REQUIREMENT: For the material below, return exactly the lines starting at the line containing "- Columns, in" and ending at the line containing "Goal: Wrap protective", both ends included, and no others.

EXTRACTED RECORDS:
+---+
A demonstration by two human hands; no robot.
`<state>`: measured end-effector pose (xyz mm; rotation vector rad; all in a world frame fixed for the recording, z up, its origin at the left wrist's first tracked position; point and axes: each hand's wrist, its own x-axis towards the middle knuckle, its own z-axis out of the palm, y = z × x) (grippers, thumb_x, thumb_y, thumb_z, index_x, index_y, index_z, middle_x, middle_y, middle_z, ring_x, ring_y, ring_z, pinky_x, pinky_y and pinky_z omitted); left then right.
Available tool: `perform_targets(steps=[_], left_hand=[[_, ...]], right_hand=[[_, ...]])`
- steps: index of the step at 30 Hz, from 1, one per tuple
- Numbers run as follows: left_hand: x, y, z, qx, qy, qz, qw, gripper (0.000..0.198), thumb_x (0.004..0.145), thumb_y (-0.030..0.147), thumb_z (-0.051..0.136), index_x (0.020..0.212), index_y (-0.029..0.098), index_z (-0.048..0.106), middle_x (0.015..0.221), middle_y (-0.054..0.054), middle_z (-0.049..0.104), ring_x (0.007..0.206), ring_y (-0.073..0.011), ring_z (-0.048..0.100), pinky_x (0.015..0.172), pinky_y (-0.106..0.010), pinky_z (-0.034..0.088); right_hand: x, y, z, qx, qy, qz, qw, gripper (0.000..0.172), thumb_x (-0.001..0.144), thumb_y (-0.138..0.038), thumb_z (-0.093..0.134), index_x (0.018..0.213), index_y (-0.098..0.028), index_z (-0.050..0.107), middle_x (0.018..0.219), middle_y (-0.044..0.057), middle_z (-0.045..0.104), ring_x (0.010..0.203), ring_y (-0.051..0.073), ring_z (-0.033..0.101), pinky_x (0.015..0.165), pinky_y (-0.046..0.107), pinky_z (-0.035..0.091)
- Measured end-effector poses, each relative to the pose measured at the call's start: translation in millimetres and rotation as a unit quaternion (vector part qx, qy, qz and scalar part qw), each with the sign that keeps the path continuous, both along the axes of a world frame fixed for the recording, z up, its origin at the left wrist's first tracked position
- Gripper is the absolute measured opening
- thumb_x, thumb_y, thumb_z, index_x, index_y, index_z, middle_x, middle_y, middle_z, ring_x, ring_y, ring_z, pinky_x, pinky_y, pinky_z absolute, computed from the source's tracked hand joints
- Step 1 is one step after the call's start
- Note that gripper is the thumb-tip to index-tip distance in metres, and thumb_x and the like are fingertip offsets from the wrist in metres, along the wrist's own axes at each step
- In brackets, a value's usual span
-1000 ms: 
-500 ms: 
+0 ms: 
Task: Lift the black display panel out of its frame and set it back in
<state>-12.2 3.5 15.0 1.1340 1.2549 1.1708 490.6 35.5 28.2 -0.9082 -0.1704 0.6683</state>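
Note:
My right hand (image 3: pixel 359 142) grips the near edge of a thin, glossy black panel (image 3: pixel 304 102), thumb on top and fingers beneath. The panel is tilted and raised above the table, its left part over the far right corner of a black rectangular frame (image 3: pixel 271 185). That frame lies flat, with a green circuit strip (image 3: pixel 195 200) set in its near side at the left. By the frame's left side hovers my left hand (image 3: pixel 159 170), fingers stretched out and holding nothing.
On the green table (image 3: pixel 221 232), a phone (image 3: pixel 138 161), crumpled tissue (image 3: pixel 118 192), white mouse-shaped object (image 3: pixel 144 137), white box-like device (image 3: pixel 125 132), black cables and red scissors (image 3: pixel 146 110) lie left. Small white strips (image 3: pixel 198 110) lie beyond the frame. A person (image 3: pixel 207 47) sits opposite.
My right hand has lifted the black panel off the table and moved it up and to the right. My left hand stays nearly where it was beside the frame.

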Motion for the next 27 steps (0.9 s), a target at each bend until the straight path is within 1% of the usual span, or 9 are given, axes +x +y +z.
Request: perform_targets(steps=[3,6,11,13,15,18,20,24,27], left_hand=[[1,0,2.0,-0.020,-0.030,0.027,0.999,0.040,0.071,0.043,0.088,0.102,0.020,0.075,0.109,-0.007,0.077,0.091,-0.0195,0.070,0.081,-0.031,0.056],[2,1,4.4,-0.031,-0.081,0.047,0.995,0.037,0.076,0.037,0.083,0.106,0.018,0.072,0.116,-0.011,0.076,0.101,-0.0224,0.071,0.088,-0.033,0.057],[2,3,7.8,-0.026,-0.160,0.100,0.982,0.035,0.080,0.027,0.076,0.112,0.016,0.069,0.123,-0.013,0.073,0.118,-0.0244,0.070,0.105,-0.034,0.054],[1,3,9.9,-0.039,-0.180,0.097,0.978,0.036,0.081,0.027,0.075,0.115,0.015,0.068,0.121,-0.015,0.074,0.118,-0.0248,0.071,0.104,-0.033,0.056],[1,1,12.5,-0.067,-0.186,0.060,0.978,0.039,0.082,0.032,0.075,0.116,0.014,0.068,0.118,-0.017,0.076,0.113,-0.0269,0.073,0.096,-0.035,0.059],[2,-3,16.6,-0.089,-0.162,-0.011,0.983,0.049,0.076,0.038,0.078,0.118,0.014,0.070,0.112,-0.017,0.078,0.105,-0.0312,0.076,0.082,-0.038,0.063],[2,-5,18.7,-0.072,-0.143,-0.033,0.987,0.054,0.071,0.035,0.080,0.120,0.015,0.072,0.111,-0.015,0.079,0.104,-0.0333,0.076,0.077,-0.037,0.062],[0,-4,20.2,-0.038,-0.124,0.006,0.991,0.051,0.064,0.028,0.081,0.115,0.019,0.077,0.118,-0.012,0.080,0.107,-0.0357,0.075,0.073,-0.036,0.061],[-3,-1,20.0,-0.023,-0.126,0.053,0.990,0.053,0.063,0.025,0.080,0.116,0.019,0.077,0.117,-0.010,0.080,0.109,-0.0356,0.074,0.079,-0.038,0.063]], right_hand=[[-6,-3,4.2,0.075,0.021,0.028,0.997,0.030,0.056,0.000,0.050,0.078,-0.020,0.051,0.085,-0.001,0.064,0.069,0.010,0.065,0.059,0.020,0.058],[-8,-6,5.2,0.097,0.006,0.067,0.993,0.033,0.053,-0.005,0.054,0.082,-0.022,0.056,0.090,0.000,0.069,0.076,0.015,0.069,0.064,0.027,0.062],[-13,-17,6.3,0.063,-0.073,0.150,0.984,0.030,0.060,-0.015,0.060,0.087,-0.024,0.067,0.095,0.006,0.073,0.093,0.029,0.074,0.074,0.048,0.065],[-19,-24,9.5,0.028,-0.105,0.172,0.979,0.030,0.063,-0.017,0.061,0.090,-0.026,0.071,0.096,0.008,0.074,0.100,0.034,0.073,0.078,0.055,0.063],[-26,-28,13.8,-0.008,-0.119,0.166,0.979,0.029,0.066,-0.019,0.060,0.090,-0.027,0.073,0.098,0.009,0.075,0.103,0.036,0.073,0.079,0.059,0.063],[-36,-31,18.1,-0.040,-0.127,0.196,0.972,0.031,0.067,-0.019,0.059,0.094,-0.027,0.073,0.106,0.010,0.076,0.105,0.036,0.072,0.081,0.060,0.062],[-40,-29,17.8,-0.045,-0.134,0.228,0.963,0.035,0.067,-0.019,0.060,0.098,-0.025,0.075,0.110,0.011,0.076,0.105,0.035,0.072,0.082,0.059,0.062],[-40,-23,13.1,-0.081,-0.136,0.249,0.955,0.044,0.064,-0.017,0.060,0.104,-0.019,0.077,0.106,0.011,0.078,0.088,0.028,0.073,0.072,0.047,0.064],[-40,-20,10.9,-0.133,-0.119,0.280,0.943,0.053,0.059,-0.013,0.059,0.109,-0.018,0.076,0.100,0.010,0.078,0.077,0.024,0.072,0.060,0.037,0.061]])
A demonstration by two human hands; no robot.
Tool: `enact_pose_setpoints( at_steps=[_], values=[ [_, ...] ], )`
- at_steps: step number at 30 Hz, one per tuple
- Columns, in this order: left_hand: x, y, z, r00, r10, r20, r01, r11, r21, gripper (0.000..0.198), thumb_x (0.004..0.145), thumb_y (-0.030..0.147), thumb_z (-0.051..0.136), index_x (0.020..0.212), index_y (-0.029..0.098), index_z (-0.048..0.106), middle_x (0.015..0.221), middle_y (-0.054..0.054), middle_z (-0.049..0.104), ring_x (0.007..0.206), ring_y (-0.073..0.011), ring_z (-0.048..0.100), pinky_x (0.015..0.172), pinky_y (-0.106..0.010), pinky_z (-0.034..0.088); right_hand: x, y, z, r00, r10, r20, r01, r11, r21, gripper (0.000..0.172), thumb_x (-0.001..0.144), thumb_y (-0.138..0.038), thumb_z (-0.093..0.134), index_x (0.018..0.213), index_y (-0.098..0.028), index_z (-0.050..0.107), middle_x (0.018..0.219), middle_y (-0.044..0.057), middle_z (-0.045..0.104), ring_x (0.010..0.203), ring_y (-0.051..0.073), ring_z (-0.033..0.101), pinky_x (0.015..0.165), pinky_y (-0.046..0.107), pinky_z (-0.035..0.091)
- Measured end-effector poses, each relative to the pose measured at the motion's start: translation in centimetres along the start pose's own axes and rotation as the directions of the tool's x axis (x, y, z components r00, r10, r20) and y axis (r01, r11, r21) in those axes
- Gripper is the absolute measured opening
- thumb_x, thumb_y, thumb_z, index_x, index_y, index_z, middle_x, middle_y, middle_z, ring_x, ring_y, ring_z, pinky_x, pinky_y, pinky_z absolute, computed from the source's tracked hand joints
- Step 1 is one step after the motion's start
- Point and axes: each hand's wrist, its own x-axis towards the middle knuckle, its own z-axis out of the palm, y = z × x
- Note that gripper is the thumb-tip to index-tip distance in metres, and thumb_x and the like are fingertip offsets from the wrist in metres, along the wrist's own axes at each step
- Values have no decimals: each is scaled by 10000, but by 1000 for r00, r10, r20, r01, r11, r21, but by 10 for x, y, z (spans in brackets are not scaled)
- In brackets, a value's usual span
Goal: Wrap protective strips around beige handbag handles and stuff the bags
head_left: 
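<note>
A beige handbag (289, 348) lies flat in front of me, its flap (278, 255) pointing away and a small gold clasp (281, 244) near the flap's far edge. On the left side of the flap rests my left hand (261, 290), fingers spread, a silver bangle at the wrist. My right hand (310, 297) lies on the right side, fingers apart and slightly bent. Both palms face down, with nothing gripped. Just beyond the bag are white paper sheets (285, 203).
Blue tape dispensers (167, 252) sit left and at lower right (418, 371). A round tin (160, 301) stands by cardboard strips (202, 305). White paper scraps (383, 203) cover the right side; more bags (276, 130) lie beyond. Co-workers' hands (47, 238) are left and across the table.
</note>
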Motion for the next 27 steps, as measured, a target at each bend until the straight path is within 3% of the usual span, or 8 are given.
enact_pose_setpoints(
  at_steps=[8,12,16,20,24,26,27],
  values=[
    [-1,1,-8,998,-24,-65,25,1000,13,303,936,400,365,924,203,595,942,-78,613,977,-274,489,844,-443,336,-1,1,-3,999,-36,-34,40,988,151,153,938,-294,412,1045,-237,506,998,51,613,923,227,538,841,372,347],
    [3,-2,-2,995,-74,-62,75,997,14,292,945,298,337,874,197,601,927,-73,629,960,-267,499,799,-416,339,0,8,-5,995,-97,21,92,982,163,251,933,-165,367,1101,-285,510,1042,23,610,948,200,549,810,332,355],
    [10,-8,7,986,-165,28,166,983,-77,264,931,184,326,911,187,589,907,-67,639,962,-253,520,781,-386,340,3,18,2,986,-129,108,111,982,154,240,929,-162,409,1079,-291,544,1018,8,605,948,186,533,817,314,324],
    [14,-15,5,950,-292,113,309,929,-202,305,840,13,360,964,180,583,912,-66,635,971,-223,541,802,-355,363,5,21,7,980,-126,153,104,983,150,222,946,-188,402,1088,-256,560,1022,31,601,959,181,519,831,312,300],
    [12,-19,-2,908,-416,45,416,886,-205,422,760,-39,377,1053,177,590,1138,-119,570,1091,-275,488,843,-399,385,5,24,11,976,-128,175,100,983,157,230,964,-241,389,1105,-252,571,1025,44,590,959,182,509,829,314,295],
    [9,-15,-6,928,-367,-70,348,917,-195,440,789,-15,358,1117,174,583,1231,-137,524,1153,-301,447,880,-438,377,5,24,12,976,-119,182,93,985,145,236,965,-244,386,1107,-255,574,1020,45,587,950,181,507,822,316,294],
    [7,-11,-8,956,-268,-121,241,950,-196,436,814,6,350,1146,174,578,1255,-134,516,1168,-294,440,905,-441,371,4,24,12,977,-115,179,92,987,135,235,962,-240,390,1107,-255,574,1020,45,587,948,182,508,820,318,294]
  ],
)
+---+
WRITTEN REPLY:
- Columns, in this order: left_hand: x, y, z, r00, r10, r20, r01, r11, r21, gripper (0.000..0.198), thumb_x (0.004..0.145), thumb_y (-0.030..0.147), thumb_z (-0.051..0.136), index_x (0.020..0.212), index_y (-0.029..0.098), index_z (-0.048..0.106), middle_x (0.015..0.221), middle_y (-0.054..0.054), middle_z (-0.049..0.104), ring_x (0.007..0.206), ring_y (-0.073..0.011), ring_z (-0.048..0.100), pinky_x (0.015..0.172), pinky_y (-0.106..0.010), pinky_z (-0.034..0.088); right_hand: x, y, z, r00, r10, r20, r01, r11, r21, gripper (0.000..0.172), thumb_x (-0.001..0.144), thumb_y (-0.138..0.038), thumb_z (-0.093..0.134), index_x (0.018..0.213), index_y (-0.098..0.028), index_z (-0.050..0.107), middle_x (0.018..0.219), middle_y (-0.044..0.057), middle_z (-0.045..0.104), ring_x (0.010..0.203), ring_y (-0.051..0.073), ring_z (-0.033..0.101), pinky_x (0.015..0.165), pinky_y (-0.046..0.107), pinky_z (-0.035..0.091)
- Measured end-effector poses, each relative to the pose measured at the motion's start: translation in centimetres along the start pose's own axes and rotation as the directions of the tool's x axis (x, y, z components r00, r10, r20) and y axis (r01, r11, r21) in those axes
- Gripper is the absolute measured opening
- thumb_x, thumb_y, thumb_z, index_x, index_y, index_z, middle_x, middle_y, middle_z, ring_x, ring_y, ring_z, pinky_x, pinky_y, pinky_z absolute, computed from the source's tracked hand joints
- Step 1 is one step after the motion's start
- Point and axes: each hand's wrist, its own x-axis towards the middle knuckle, its own z-axis out of the palm, y = z × x
- Note that gripper is the thumb-tip to index-tip distance in metres, and thumb_x and the like are fingertip offsets from the wrist in metres, along the wrist's own axes at each step
- Values have no decimals: each is scaled by 10000, but by 1000 for r00, r10, r20, r01, r11, r21, but by 10 for x, y, z (spans in brackets are not scaled)
- In brackets, a value's usual span
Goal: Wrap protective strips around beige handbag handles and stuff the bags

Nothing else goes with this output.